Mis en ligne : 13 juillet
Les propositions qu’il a évoquées vont dans le sens d’un présidentialisme accru. Il entend notamment aller au bout de la logique ouverte par la réforme du quinquennat, en se posant en véritable chef de l’exécutif. Il propose à ce titre de pouvoir lui-même s’exprimer chaque année devant le Parlement.
A l’inverse, il s’est fermement prononcé contre un régime parlementaire.
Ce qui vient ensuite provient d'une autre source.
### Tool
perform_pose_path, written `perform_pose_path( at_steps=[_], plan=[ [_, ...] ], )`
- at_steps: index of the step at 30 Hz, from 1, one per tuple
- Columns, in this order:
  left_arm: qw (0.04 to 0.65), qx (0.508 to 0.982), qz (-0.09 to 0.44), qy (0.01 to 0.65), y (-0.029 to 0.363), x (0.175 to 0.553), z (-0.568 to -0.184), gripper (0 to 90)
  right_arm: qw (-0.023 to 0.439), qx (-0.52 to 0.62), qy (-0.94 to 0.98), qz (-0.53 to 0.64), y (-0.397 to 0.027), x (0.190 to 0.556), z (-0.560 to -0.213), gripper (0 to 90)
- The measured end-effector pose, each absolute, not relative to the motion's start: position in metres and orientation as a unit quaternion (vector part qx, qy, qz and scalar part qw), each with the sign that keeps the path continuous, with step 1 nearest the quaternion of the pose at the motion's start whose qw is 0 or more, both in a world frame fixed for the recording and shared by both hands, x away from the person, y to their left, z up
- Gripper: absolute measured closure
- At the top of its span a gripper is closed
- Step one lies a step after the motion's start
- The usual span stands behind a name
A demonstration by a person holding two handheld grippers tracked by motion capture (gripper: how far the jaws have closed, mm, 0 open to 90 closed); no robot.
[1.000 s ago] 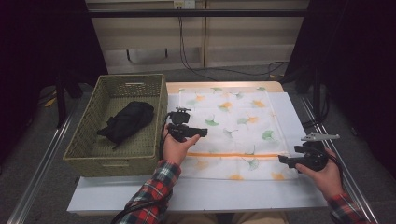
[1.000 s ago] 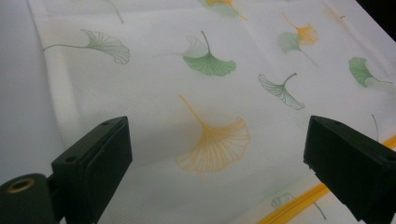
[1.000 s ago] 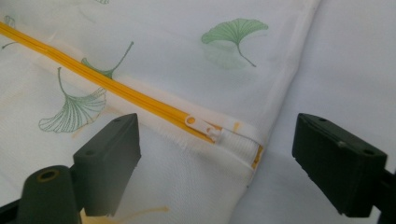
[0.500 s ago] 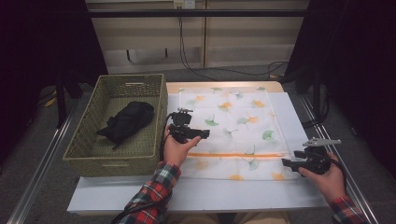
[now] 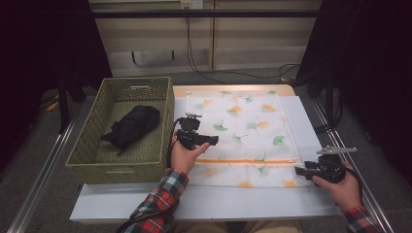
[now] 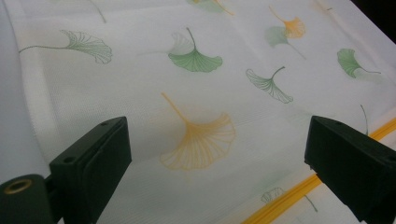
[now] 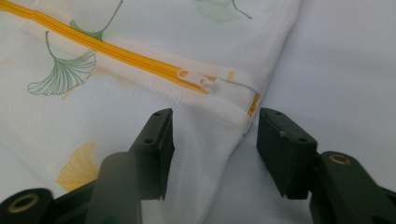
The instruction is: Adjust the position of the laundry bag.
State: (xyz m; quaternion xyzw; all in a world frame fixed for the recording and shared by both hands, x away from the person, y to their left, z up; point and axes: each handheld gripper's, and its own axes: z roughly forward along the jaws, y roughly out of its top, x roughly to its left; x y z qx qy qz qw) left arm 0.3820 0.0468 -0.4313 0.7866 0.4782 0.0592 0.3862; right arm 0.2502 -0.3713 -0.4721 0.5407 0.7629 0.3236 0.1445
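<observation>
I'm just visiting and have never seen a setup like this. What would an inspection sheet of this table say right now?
Surface: white table, mostly covered by the bag.
Job's things: white mesh laundry bag with ginkgo-leaf print lies flat; its orange zipper is closed, the pull near the edge.
Clutter: woven basket at the left holds a black bundle.
Grippers: left gripper open above the bag; right gripper has just been closing, its jaws astride the bag's edge, not yet pressing.
Cables: black cable along the plaid sleeve; more on the floor behind.
Surroundings: dark curtains, pale back wall.
</observation>
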Motion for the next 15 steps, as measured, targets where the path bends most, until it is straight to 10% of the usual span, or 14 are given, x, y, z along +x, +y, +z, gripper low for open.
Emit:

Il a d’ailleurs exprimé, malgré ses engagements de campagne, les plus grandes réserves sur la suppression de l’article 49-3 (et même de l’article 16). En évoquant l’introduction d’une dose de proportionnelle dans l’une des assemblées, il semble faire également marche arrière sur les engagements pris pour atténuer les effets de l’élection des députés au scrutin majoritaire.
Au total, ce discours marque une volonté affirmée de renforcer les pouvoirs du Président de la République et de maintenir le Parlement dans un rôle secondaire.
Le Parti communiste critique fermement cette orientation. Notre pays a besoin, au contraire, d’une profonde transformation de nos institutions qui enlève au Président de la République les pouvoirs excessifs dont il dispose déjà pour en faire le garant des institutions, qui remette le pouvoir du Parlement au cœur de notre système institutionnel et qui développe en grand une démocratie participative et citoyenne.